# Problem description
Leaving out all pictures, transcribe the lines below exactly, from the first through the line containing "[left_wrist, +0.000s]".

# Recorded information
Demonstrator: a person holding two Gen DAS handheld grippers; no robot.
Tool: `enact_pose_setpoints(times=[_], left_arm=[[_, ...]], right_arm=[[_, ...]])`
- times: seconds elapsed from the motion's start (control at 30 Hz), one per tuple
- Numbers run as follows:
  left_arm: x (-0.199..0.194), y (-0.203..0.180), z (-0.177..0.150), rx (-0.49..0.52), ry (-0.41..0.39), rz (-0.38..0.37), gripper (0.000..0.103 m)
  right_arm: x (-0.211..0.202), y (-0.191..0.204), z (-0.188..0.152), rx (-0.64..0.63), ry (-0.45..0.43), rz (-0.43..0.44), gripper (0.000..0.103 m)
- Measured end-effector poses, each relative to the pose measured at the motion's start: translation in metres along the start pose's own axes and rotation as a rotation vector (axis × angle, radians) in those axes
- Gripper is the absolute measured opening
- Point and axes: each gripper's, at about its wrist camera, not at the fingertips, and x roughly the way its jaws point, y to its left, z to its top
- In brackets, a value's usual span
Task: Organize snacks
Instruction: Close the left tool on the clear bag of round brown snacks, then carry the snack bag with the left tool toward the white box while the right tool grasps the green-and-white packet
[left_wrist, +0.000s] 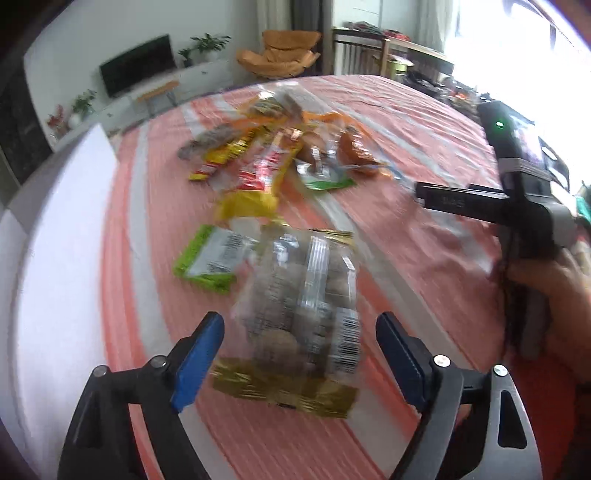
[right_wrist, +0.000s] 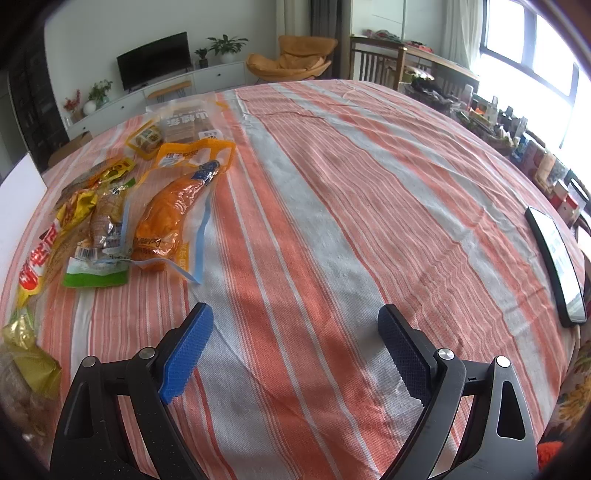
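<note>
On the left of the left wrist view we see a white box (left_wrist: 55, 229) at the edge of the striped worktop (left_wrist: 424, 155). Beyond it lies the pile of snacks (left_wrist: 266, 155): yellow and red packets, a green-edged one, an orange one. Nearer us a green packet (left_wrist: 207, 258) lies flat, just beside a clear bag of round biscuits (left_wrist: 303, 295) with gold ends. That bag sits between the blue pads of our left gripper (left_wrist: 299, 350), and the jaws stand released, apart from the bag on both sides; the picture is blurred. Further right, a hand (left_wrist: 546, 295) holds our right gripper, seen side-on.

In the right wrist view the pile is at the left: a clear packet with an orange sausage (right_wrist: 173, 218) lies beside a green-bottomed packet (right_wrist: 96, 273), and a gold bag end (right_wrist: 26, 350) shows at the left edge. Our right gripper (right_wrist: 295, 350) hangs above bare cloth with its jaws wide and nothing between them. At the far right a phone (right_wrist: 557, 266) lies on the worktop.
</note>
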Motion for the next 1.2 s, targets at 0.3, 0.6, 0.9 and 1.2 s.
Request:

# Problem solution
Demonstrator: a person holding two Gen DAS handheld grippers; no robot.
Tool: `enact_pose_setpoints(times=[_], left_arm=[[_, ...]], right_arm=[[_, ...]])`
- times: seconds elapsed from the motion's start (control at 30 Hz), one per tuple
- Numbers run as follows:
  left_arm: x (-0.199..0.194), y (-0.203..0.180), z (-0.177..0.150), rx (-0.49..0.52), ry (-0.41..0.39), rz (-0.38..0.37), gripper (0.000..0.103 m)
  right_arm: x (-0.211..0.202), y (-0.191..0.204), z (-0.188..0.152), rx (-0.64..0.63), ry (-0.45..0.43), rz (-0.43..0.44), gripper (0.000..0.103 m)
- Measured end-effector poses, each relative to the pose measured at the motion's start: translation in metres along the start pose's own axes and rotation as a rotation vector (axis × angle, radians) in those axes
- Gripper is the absolute measured opening
- Point and axes: each gripper's, at about its wrist camera, not at the fingertips, and x roughly the way its jaws point, y to its left, z to its top
- In brackets, a value's usual span
Task: Organize snacks
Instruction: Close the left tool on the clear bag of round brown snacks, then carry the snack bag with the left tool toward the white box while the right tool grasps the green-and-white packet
[left_wrist, +0.000s] 

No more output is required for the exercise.